In a similar vein I just read biologist Michael Rose's very excellent book The Long Tomorrow

http://www.us.oup.com/us/catalog/general/subject/LifeSciences/EvolutionaryBiology/?view=usa&ci=0195179390

which recounts his work studying aging in flies. One of his more striking results is that after a certain age is reached, the mortality rate in flies stops increasing and stays constant. (The book is easy to read by anyone who understands high school biology, yet presents and describes important research without significant dumbing-down. It also does a pretty good job of getting across the flavor of modern experimental biology research ... and of emphasizing the point that a lot more progress toward curing aging could be made if society chose to devote resources toward this goal. Many very good scientists, such as Rose himself and Aubrey de Grey and many others, have promising ideas regarding how to better understand and potentially alleviate the aging process, but our society is more interested in spending money blowing people up and inventing new forms of fabric softener. Bummer, huh.)

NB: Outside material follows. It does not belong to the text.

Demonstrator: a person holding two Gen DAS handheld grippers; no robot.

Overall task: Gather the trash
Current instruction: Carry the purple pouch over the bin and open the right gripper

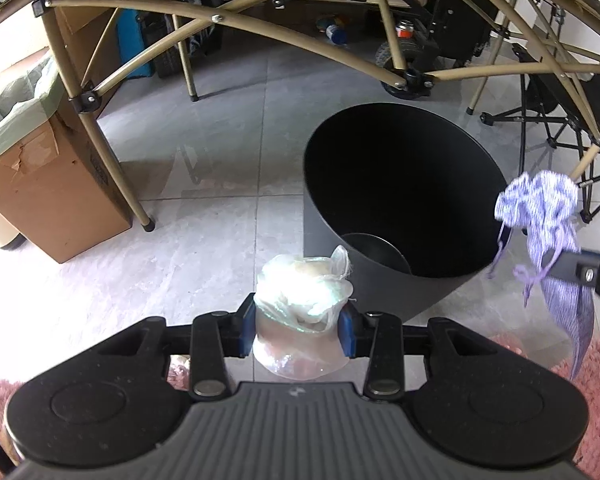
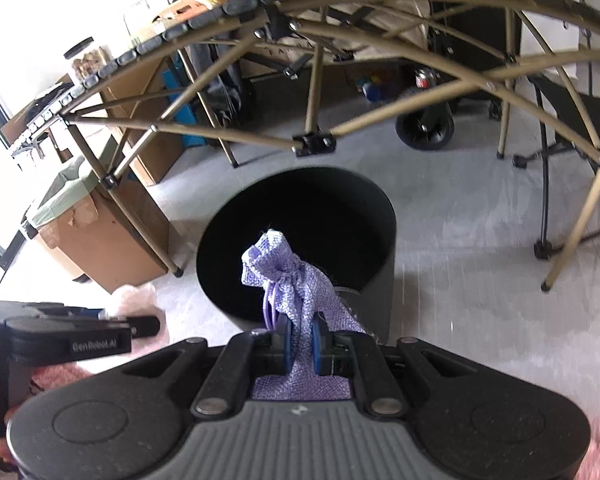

Also, in reviewing the work of some other researchers, Rose notes that there seem to be 300-400 genes that behave differentially in old versus young flies. He disputes the ideas of some other researchers who claim that there may just be 1 or 2 genes serving as master control genes for the aging process. I tend to agree with him, yet, I wonder if a careful analysis of gene expression data from old and young flies might indicate that a few dozen of these 300-400 genes are more "central" and in a sense drive the behavior of the other differentially-behaving genes. This is something I'd be interested to work on myself if I could find some good data freely available. To oversimplify slightly, it's something that could be addressed by simply plugging some relevant microarray data into our Biomind software.

The data used in this paper

http://www.pubmedcentral.gov/articlerender.fcgi?artid=419663

would seem to be adequate for this kind of study, but, I have not found the raw data available online. I'm going to see if this research group is interested in collaboration.

On the theme of foolish allocation of resources, my contacts at the Center for Disease Control suggest to me that the budget cuts hinted at in

http://www.usmedicine.com/article.cfm?articleID=1046&issueID=72

are likely actually going to happen. Bush seems to be cutting the CDC's budget by 7% or so (to fund his war in Iraq and his differential tax cuts for the wealthy, I suppose). Of course, this doesn't directly affect aging research because in its immense foolishness the government does not consider aging a disease. But it affects aging research indirectly because there are commonalities between aging and other diseases. Fortunately, real scientific progress continues in spite of this sort of idiocy.